- **What needs to be done**
Print exactly the lines that run from the one containing "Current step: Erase" to the final line of the data, both included, and print none of the pictures.

- **Source data**
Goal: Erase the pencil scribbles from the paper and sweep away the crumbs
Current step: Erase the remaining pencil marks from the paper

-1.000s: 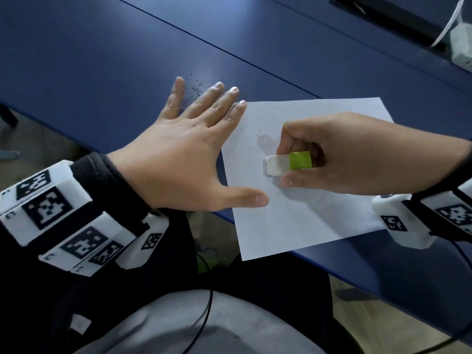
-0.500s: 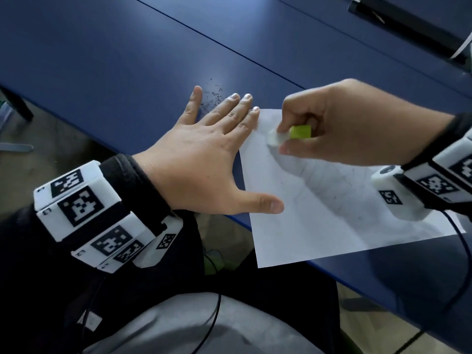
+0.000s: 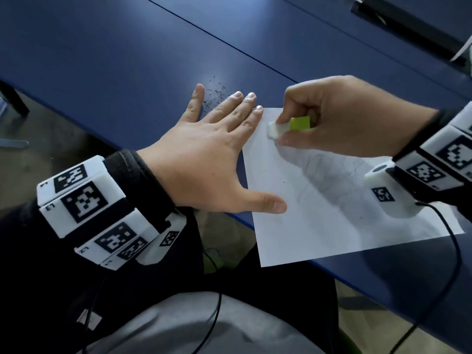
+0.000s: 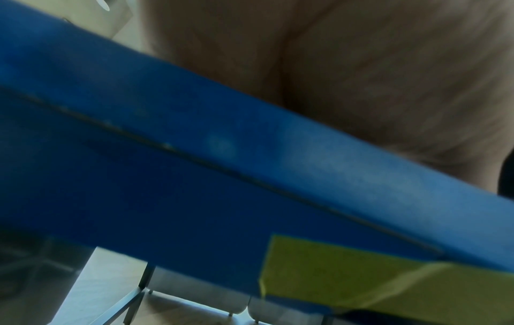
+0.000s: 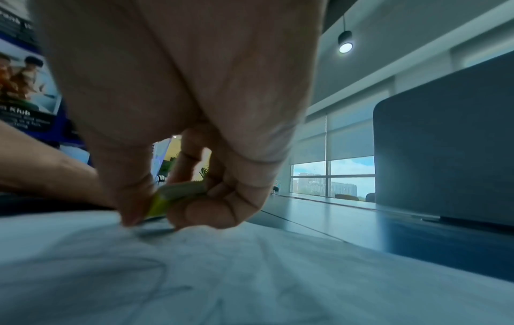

- **Answer for the task**
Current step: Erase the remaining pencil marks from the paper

-1.000s: 
-0.500s: 
+0.000s: 
+0.000s: 
+0.000s: 

No more work remains on this exercise.